14 states, the State of Israel itself describes itself as Jewish.
Personally I find it difficult to see how, when a state describes
itself by the name of a race, it can then be so very wrong to describe
that state as racist.

And I think the main point of (7) is actually to prevent descriptions
of the actual Israeli state as racist.  This kind of perhaps-strategic
vagueness is often a feature of political discourse but I can see why
the Labour party wouldn't want to adopt it.  So I think the Labour
document is much to be preferred.

Overall I think would be difficult to argue in good faith that (7) is
better than 12-14.


(8) ("double standards"): "it" must refer to the state of Israel.
This is a very strange provision.  Obviously we do not regard
unjustified criticism of anyone as desirable.

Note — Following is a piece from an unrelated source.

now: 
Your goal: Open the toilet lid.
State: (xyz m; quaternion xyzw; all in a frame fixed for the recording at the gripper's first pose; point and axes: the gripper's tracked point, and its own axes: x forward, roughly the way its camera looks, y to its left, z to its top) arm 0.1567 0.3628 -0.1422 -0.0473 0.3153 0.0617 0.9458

But why is this unjustified criticism of _Israel_ said to be
_antisemitic_, that is, racist against _Jews_ ?

Here we see a problem which is frequently exhibited by some
anti-antisemitists: critics of Israel are supposed to avoid conflating
Israel with Jews (because this is indeed antisemitism as recognised in
(g) for example).  But Israel's apologists make the same conflation so
as to be able to label criticism of Israel as antisemitic.

I don't think Israel ought to get a special immunity from being held
to what might be regarded as double standards.

The background to this is that holding institutions or people one is
criticising to high standards is, of course, standard political
discourse.

And (8)'s use of the passive voice "not expected or demanded" allows
(8) to be interpreted in a way that censures the speaker who
criticises Israel, on the bases that _the world generally, ie other
people that then speaker_ do not criticise other states similarly.

I think 13-14 do a much better job in this area.  I can see why
someone who supports Israel would prefer (8).